Stressed by a potential pregnancy and frustrated with her mother’s hard-partying (and affected, non-prescription eyewear), Sara splits to France to reconnect with her cousins, while Ruby heads to Berlin, where she stalks around graffiti-dashed city squares passing out flyers for Headshots. While the coming-of-age arcs of Only and Modra felt at times a wee precious, good person / bad person nixes the cutesiness entirely. Opening on likely the most rote oral sex scene ever captured in a non-pornographic film, Veninger’s latest compassionately outlines the trials of the defiantly DIY indie filmmaker (like being asked “Do you consider yourself a filmmaker?” during a festival Q&A), and the mother/daughter tensions are made all more authentically felt by the appropriately nepotistic casting, which imbues Ruby and Sara’s relationship with a productive degree of uneasy verisimilitude. Par for the course, i am a good person / i am a bad person, apprehends Veninger’s refreshing indie spirit, again proving that, yes, we should very much consider her a filmmaker, as compassionate as ever. Funnier, too.

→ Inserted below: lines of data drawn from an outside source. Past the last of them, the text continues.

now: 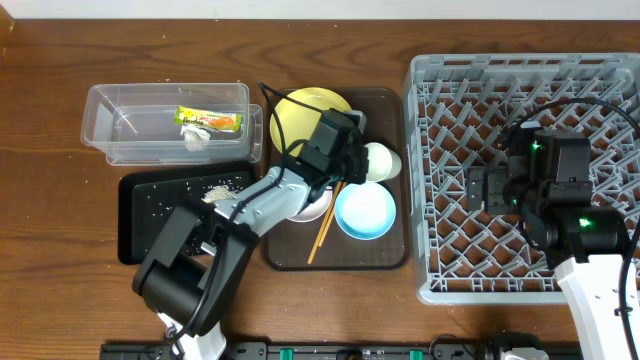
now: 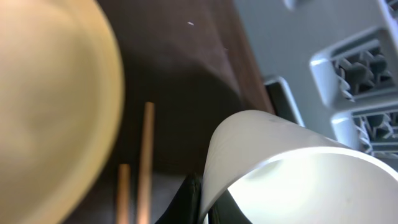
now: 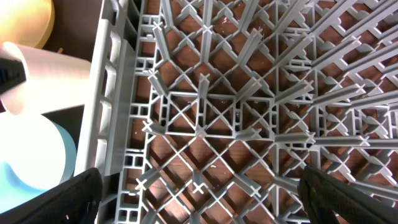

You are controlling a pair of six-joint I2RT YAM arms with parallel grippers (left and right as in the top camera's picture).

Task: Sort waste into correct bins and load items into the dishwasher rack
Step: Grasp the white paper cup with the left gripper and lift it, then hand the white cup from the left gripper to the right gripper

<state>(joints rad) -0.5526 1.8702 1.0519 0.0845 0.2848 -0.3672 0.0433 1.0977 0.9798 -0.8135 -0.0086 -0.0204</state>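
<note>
Overhead, left arm: it is stretched across the brown serving tray (image 1: pixel 385 255), with the left gripper (image 1: pixel 352 160) clenched on the small white cup (image 1: pixel 383 160). I'd judge that hold is for carrying the cup over to the rack.
Overhead, right arm: the right gripper (image 1: pixel 478 188) hangs over the dishwasher rack (image 1: pixel 520 62), well placed to take a handover. There's no dish in the rack yet.
Overhead, tray: the pale yellow plate (image 1: pixel 300 108), light blue bowl (image 1: pixel 365 212) and chopsticks (image 1: pixel 322 232) lie on it. The arm hides most of the white bowl (image 1: pixel 316 208).
Overhead, bins: the snack wrapper (image 1: pixel 210 120) is in the clear tub (image 1: pixel 105 135), and the rice scraps (image 1: pixel 215 190) are on the black tray (image 1: pixel 135 235).
Left wrist: the cup fills the frame, and one dark finger (image 2: pixel 191 196) is pressed against its wall. The other finger is cut off, and I can't tell whether the cup is clear of the tray.
Right wrist: the jaws are spread wide with nothing between them, bare lattice below. The cup shows just outside the rack wall, cropped at the edge.
</note>
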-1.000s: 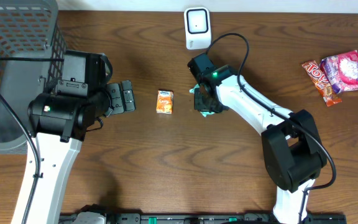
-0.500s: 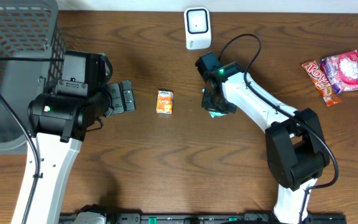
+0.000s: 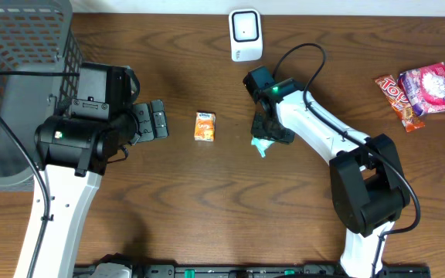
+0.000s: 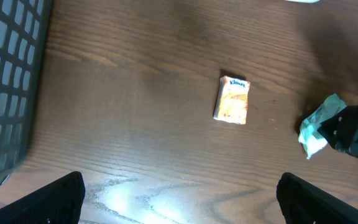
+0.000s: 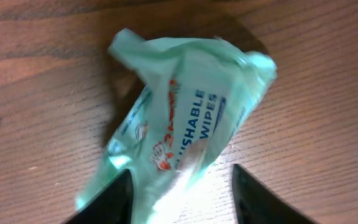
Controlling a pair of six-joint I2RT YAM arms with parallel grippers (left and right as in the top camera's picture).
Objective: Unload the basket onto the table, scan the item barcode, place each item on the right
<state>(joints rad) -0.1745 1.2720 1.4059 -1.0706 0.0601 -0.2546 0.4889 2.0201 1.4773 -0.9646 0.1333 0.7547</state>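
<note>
A crumpled mint-green pack of flushable wipes [image 5: 185, 112] lies on the brown table [image 3: 207, 193], seen in the overhead view as the wipes pack [image 3: 263, 147] just below the right arm's wrist. My right gripper [image 5: 182, 205] straddles its lower end with the jaws apart. The left finger [image 5: 107, 199] touches the pack and the right finger [image 5: 260, 199] stands clear of it. The white scanner [image 3: 245, 34] stands at the back edge. My left gripper [image 4: 182, 202] hangs wide open over bare wood, holding nothing, far left of the wipes pack [image 4: 319, 127].
A small orange tissue pack [image 3: 205, 126] lies between the two arms, also seen as the tissue pack [image 4: 232, 100] in the left wrist view. A grey mesh basket [image 3: 22, 77] fills the back left corner. Two snack packets [image 3: 419, 91] lie at the far right.
The right arm carried the wipes pack slightly right and toward the front, then its jaws parted, leaving the pack on the table. The left arm has not moved.
</note>
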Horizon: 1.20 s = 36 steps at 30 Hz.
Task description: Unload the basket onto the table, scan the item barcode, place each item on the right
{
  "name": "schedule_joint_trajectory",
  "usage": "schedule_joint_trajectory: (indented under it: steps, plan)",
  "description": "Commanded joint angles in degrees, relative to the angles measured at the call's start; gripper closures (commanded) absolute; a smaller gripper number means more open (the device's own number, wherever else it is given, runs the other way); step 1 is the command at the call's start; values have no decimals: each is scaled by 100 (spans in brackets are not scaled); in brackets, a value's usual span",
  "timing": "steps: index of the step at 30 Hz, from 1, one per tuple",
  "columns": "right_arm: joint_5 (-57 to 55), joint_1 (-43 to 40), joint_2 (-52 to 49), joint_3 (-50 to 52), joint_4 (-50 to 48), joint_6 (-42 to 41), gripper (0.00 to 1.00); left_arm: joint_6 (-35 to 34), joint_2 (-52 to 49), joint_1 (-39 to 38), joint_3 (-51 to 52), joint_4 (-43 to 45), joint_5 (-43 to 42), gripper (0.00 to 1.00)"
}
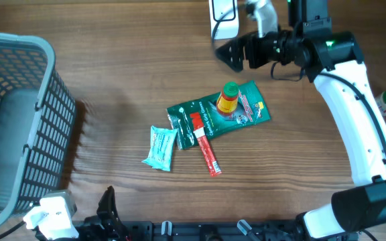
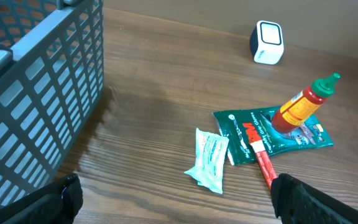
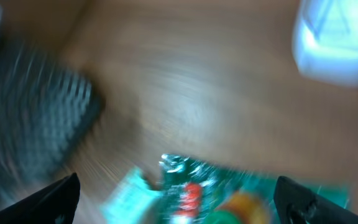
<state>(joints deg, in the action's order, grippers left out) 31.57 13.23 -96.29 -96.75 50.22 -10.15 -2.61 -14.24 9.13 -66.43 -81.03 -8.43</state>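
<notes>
Finding: four items lie grouped mid-surface (image 1: 112, 100), well right of the basket (image 1: 19, 40) and nearer than the scanner (image 1: 224, 19), which sits at the far edge.

A sauce bottle (image 1: 228, 99) stands on the right half of a green pouch (image 1: 210, 110). A red stick sachet (image 1: 206, 150) lies across the pouch's left part and runs toward the near side. A pale teal packet (image 1: 160, 147) lies just left of it. You cannot read a barcode on any of them from these views.

Right gripper (image 1: 232, 55): spread wide, empty, hanging near the scanner, apart from the items. Its own view is blurred. Left gripper (image 2: 176, 199): spread wide, empty, at the near-left edge.

Handling assessment:
- The bottle looks like light rigid plastic with a smooth round body. It is likely slippery and easily tipped on the soft pouch.
- Take it across the body below the neck, not by the cap.
- The pouch, sachet and packet look thin, limp and flat on the wood. Pinch one at an overhanging edge or end.
- Expect the sachet and pouch to drag each other, and lifting the pouch would topple the bottle.
</notes>
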Motion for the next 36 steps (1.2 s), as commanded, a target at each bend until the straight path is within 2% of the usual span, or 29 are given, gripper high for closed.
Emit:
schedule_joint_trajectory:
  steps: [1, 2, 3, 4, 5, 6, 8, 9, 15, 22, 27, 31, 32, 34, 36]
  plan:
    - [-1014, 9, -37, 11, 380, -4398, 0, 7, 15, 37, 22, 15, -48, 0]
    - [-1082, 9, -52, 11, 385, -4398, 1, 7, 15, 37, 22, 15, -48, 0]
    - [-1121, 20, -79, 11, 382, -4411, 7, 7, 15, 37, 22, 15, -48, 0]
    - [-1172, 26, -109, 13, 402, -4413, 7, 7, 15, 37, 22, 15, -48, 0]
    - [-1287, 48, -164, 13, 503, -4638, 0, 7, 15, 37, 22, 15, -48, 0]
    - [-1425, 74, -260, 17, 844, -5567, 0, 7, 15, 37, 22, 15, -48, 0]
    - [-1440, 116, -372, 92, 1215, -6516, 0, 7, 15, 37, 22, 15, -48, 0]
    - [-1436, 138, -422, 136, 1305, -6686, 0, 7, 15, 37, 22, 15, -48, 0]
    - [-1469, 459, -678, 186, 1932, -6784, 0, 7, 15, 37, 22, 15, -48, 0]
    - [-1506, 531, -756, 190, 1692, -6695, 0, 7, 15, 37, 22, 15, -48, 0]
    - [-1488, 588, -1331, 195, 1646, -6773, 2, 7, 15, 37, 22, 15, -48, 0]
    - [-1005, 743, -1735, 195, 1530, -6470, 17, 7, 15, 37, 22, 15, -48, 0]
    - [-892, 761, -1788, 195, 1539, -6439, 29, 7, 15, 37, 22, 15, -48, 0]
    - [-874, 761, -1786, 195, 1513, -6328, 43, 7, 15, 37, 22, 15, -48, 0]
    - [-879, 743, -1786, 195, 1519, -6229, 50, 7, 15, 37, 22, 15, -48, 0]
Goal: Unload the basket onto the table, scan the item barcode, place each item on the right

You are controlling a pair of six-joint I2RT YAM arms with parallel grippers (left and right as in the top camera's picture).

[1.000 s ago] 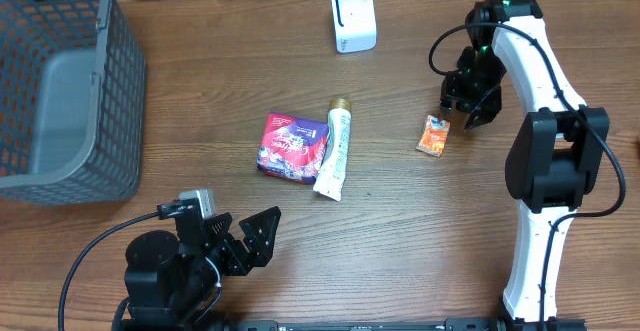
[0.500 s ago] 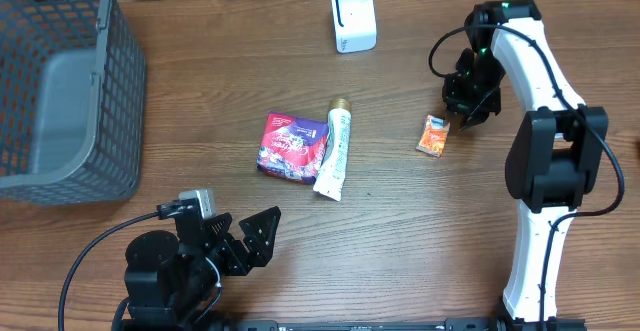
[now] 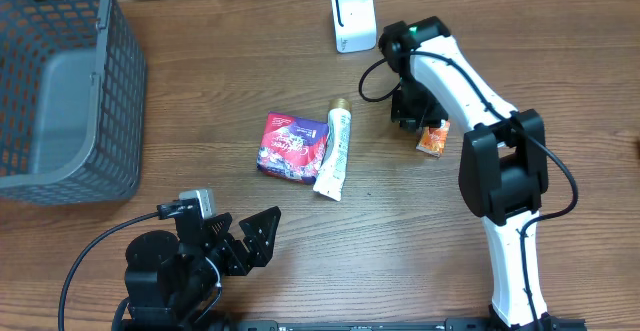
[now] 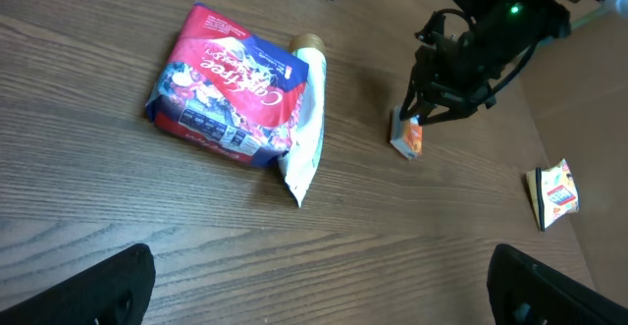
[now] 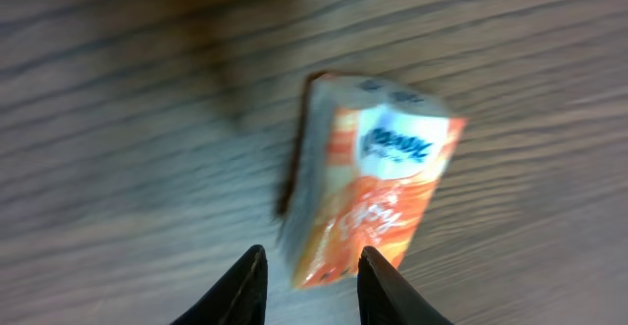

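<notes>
I see small orange packet (image 3: 433, 139) with blue logo, tipped up on one edge. White boxy scanner (image 3: 353, 18) stands upright farther back, apart from it.

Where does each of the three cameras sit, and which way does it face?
Overhead: fixed above the table, looking straight down; left gripper and right gripper show, plus basket, scanner, red packet, tube, orange packet.
Left wrist: on the left arm, looking obliquely across the table toward the scanner; its open fingers fill the bottom corners.
Right wrist: close over the orange packet, looking down; its two fingers show at the bottom edge.
Shared: all three see the orange packet; overhead and left wrist share the red packet and tube.
</notes>
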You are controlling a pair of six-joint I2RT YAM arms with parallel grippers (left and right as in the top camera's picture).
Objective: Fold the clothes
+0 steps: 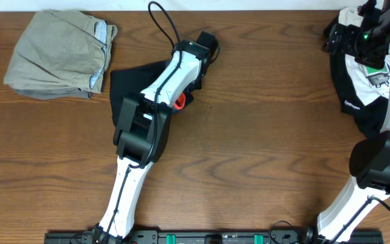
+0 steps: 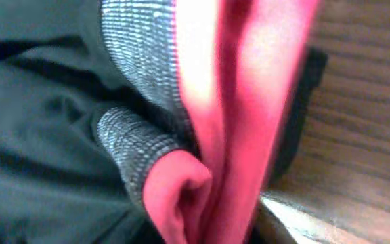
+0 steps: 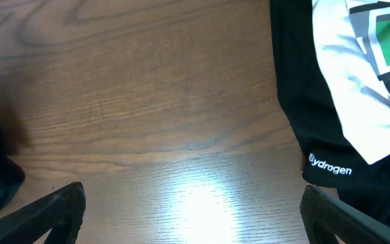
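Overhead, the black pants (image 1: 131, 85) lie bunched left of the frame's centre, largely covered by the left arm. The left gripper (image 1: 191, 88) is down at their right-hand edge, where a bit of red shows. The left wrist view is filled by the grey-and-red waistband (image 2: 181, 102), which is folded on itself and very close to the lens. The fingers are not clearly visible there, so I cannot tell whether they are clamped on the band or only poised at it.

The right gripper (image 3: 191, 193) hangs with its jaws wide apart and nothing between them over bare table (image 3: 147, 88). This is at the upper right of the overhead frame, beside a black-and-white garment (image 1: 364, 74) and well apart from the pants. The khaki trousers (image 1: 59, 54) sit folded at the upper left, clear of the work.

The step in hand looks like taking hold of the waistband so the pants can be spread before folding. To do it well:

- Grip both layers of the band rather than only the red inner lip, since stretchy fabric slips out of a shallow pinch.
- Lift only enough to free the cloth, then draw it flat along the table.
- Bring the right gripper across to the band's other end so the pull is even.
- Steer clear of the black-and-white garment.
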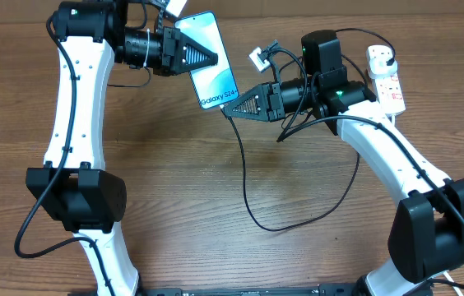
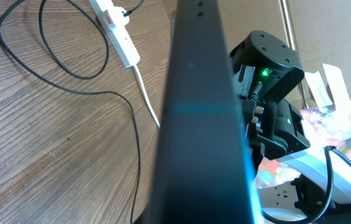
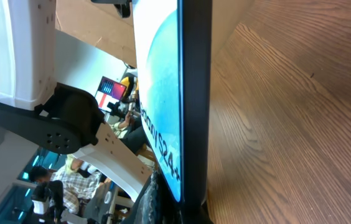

Coriolanus (Ralph Fiennes, UK) – Special Presentations
By Robert Koehler
Depending on who’s directing, Shakespeare’s Coriolanus can be a problem play, beset with certain structural and dramatic inconsistencies as well as a nagging emotional frigidity that tends to keep it off of the repertoires of even the most dedicated Shakespearean companies. (I’ve watched hundreds of Shakespeare productions, and can’t recall the last time I saw the play on stage.) The unappetizing thought of Ralph Fiennes directing himself as Coriolanus in his first film bumped it off the must-see list at the Berlinale, and hardly anyone talked about it there. Seen several months later, this disinterest is odd, for Fiennes’ film is extremely interesting and gamely rescues the play from its demi-obscurity. Though the transfer of the play’s ancient Roman milieu to a contemporary setting that connects Rome with the Balkans feels somewhat awkward at first, it soon becomes a vivid world that’s more than merely an exotic backdrop. As an unrepentant militarist fascist betrayed by his fellow Romans, Coriolanus is a complex figure in the Benedict Arnold mold, and Fiennes grows fiercer by the scene. Vanessa Redgrave is an astonishing force of maternal care and rage in what will be remembered as one of her great screen performances.